Графиня наяву и во сне видела свои имения вновь свободными от долгов, а отец Клементины мечтал о титуле, который он мог добыть, благодаря влиянию своих аристократических родственников.

Молодые люди просили и настаивали с необычайною силою, чтобы их брак был в высшей степени тихим, почти тайным.

— Не нужно мне этого глупого шума, — требовал лорд, — пусть это будет где-нибудь в деревне и никакой толпы, — говорил он.

А его мать, думая, что она понимает основание его просьбы, нежно похлопывала его по щеке.

— Мне хотелось бы отправиться к тете Иоанне и спокойно выйти замуж там, — объяснила мисс Готекис своему отцу.

Тетя Иоанна жила на краю небольшой деревушки в Гампшире и находилась в доме священника, известного во всей местности тем, что он потерял небо своего рта.

— Не можешь же ты быть выданной замуж этим старым дурнем, — гремел ее отец.

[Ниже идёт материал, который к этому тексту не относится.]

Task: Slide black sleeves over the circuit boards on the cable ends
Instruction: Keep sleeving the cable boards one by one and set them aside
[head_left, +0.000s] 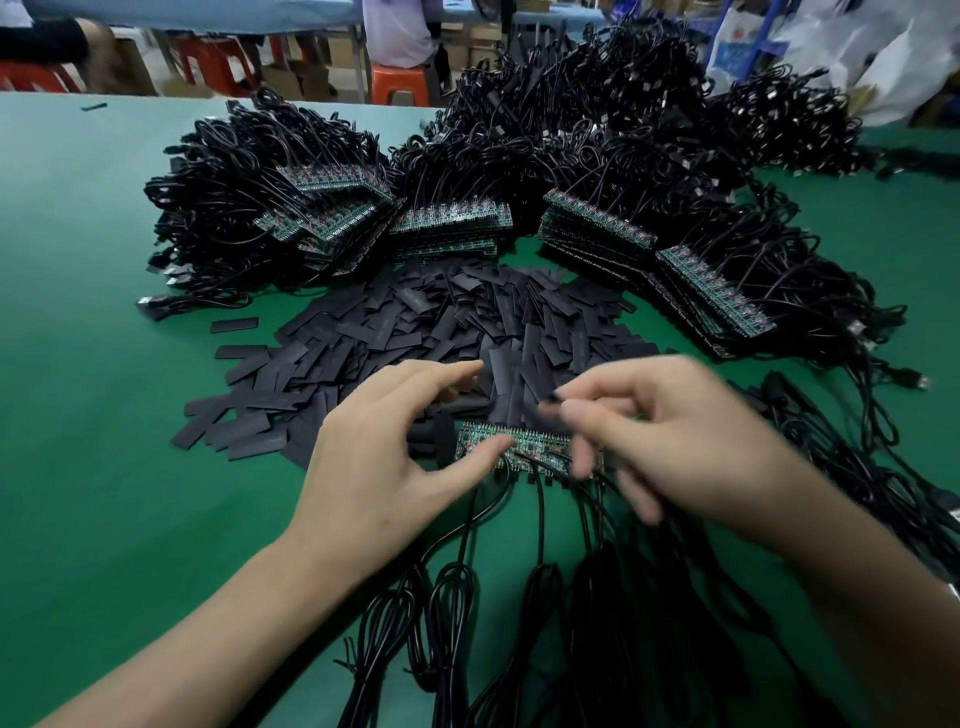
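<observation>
Cables (541, 525), black, run toward the camera from below both hands; several are looped in coils on the green table (104, 415).

Left hand (384, 457): fingers apart and relaxed, holding nothing. The thumb tip rests on the left part of the circuit board strip (524, 441) and the forefinger reaches out over the sleeves.

Right hand (675, 441): motion-blurred, fingers curled, thumb close to forefinger just above the strip's right part. A small dark shape sits at the fingertips. Cannot tell whether it is pinched.

The circuit board strip lies flat between the two thumbs, with its cable side facing the camera.

Black sleeves (415, 322): a loose flat pile directly beyond both hands, spreading out to the left of the left hand. A few lie against the strip's far edge. Cannot tell whether any of them is on a board.

Beyond the pile, stacks of board strips (452, 218) stand in an arc, backed by cable heaps (571, 104). More stacks lie beyond and to the right of the right hand. Orange stools (400, 83) stand past the table's far edge.
</observation>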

— Он меня крестил, — настаивала мисс Клементина.

— И черт его знает, как он вас назвал! Никто не может понять ни слова из того, что он говорит!

— Мне хотелось бы, однако, чтобы он выдал меня замуж, — повторила мисс Клементина.

Ни графиня, ни подрядчик не могли одобрить этой идеи; в особенности последний ожидал большой церемонии с самым подробным описанием ее в газетах. Но ведь, в конце концов, брак был самым важным делом, и, может быть, ввиду несколько глупых любовных сцен, происшедших между Клементиной и известным морским лейтенантом без гроша за душой, тишина была наименьшим злом.